> [ACTIVITY] Your job is to report every line of the entries that has "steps".

[Items from a data source]
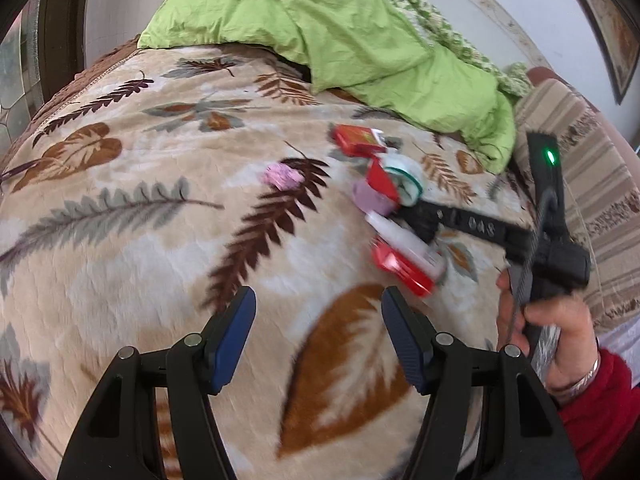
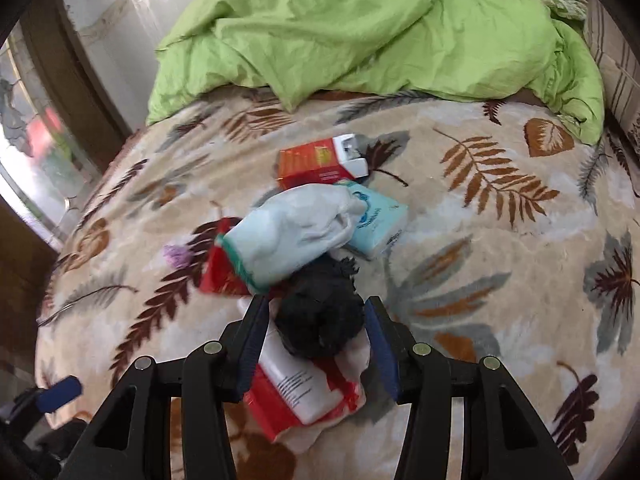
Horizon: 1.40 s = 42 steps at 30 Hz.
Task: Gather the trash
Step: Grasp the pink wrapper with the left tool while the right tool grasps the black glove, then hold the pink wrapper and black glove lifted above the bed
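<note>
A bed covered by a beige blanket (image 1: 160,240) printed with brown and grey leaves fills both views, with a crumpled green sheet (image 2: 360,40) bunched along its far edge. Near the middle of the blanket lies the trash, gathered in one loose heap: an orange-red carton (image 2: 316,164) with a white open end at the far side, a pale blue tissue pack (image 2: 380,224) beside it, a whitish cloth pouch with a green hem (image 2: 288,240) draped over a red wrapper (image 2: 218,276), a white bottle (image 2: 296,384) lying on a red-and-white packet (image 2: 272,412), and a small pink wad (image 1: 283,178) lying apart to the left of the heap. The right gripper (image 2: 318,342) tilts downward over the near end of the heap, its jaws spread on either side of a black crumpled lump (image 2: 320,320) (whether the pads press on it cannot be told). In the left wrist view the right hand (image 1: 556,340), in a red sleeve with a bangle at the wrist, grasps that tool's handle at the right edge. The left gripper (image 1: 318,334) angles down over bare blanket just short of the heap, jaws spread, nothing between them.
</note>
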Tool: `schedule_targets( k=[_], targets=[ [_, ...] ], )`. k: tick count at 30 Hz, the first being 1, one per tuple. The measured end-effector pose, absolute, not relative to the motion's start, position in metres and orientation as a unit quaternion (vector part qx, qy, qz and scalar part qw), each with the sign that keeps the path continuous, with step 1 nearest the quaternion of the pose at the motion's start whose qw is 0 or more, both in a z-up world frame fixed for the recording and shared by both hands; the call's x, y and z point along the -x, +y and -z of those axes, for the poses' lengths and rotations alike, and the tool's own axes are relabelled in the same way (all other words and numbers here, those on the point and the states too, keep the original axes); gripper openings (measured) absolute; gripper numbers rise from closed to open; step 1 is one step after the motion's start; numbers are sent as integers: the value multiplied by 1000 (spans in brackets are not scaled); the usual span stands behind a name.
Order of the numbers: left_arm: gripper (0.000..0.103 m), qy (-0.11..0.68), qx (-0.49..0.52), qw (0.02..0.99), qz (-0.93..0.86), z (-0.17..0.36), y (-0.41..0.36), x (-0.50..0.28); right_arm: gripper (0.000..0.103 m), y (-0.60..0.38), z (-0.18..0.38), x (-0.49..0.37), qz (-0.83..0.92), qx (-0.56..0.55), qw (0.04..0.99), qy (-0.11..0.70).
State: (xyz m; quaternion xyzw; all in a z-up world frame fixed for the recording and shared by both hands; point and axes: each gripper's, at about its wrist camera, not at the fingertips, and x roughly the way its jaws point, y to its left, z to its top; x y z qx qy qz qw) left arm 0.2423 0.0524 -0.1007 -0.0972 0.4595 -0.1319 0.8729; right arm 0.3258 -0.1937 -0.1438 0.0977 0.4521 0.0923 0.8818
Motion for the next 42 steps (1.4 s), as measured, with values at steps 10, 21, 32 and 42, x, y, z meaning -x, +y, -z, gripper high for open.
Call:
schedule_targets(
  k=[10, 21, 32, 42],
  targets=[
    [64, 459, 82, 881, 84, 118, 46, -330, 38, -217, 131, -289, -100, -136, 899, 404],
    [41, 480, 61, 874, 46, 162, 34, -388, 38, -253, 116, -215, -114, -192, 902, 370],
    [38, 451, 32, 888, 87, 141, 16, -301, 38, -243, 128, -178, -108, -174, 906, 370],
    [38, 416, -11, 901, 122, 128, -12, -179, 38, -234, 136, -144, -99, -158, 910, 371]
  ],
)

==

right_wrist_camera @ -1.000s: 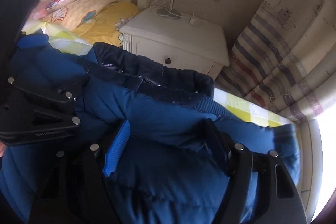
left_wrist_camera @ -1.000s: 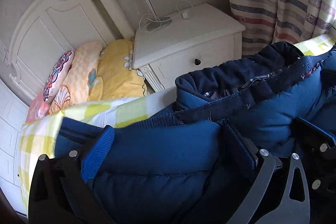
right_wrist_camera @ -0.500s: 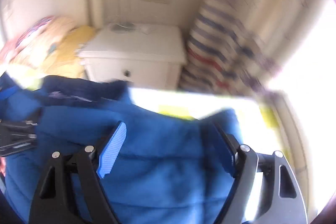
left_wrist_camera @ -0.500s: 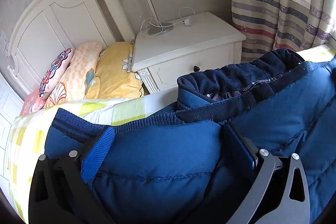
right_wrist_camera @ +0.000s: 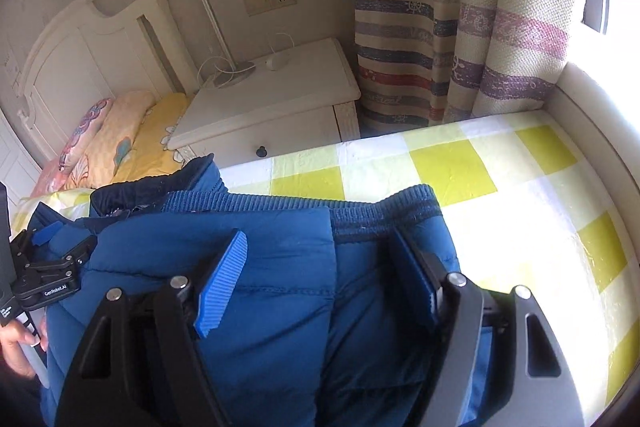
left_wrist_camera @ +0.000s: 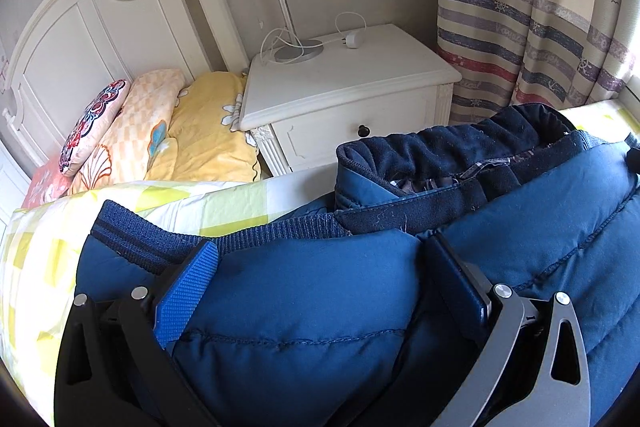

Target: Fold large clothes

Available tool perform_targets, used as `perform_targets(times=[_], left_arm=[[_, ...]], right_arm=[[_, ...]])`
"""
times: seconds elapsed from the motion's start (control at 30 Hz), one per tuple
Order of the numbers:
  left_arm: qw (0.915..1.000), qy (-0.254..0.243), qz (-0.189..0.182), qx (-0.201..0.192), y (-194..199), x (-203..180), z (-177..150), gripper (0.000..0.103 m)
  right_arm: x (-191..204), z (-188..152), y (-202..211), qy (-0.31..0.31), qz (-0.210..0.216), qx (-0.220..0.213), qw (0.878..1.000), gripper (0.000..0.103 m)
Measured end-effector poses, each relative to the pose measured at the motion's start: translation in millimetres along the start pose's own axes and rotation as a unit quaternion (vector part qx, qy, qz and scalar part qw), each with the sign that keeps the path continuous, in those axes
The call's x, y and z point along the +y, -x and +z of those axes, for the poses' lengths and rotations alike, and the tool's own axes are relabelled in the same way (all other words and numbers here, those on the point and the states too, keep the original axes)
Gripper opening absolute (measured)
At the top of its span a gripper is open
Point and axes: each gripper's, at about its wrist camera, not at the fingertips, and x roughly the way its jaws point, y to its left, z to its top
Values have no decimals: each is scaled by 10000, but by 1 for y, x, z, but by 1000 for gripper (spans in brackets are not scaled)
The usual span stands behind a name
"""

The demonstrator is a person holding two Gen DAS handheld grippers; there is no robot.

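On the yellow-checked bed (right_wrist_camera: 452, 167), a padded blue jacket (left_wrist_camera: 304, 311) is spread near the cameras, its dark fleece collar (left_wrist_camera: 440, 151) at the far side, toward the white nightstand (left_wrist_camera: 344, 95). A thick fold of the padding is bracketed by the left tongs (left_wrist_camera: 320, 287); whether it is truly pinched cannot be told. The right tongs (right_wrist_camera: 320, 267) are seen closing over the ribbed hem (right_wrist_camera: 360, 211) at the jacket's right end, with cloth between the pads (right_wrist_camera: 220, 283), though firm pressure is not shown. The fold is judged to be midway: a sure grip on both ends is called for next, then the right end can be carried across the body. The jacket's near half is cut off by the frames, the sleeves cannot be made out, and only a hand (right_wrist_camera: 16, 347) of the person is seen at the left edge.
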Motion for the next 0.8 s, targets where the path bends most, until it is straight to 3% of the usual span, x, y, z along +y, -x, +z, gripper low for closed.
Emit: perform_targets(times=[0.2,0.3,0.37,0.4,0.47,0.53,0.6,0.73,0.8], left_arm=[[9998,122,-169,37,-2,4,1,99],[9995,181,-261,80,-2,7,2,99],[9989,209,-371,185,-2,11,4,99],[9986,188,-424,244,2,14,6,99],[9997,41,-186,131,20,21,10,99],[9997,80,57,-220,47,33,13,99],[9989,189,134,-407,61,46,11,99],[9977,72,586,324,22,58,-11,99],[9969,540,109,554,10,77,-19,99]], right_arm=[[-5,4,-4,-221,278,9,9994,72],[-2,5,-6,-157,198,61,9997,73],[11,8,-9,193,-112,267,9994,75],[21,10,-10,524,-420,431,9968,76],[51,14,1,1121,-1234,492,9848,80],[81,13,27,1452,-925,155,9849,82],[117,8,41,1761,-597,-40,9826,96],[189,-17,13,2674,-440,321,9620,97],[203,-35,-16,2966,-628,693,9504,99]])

> [OUTPUT FOR THIS EXERCISE]
Horizon: 1.40 s = 42 steps at 30 Hz.
Motion for the next 42 steps (1.4 s), as measured, with values at steps 10, 21, 32 and 42, x, y, z meaning -x, +y, -z, gripper high for open.

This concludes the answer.